**Work instruction:**
Restate word for word the lines of the data below, from the first through the one that has "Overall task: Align".

**Records contained in a dataset:**
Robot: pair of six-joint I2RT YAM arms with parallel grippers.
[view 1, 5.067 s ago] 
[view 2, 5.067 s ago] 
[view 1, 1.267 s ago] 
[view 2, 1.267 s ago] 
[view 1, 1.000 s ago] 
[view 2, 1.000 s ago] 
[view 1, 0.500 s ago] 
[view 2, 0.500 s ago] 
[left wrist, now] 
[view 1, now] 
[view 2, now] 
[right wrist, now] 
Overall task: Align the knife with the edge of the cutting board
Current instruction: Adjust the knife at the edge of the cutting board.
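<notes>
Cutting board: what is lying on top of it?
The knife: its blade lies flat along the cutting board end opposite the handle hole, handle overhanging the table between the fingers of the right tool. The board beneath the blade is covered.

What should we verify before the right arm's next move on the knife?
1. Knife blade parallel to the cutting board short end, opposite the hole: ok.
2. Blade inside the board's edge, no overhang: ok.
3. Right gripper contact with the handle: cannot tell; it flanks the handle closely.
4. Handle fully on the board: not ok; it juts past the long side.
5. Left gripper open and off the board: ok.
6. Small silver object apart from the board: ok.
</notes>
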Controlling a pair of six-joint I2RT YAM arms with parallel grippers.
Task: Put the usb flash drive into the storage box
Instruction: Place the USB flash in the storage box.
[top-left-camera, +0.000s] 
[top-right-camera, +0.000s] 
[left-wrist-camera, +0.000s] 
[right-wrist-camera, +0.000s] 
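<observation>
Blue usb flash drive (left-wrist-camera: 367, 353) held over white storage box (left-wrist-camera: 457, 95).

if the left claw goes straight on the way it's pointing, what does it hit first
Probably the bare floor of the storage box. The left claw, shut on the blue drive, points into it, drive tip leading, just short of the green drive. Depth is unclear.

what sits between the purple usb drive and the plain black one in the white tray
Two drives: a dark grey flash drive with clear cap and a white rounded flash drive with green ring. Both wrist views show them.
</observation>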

**Problem solution:**
Robot: pair of six-joint I2RT YAM arms with parallel grippers.
[view 1, 5.067 s ago] 
[view 2, 5.067 s ago] 
[view 1, 1.267 s ago] 
[view 2, 1.267 s ago] 
[view 1, 1.000 s ago] 
[view 2, 1.000 s ago] 
[view 1, 0.500 s ago] 
[view 2, 0.500 s ago] 
[left wrist, now] 
[view 1, now] 
[view 2, now] 
[right wrist, now] 
Overall task: Align the knife with the edge of the cutting board

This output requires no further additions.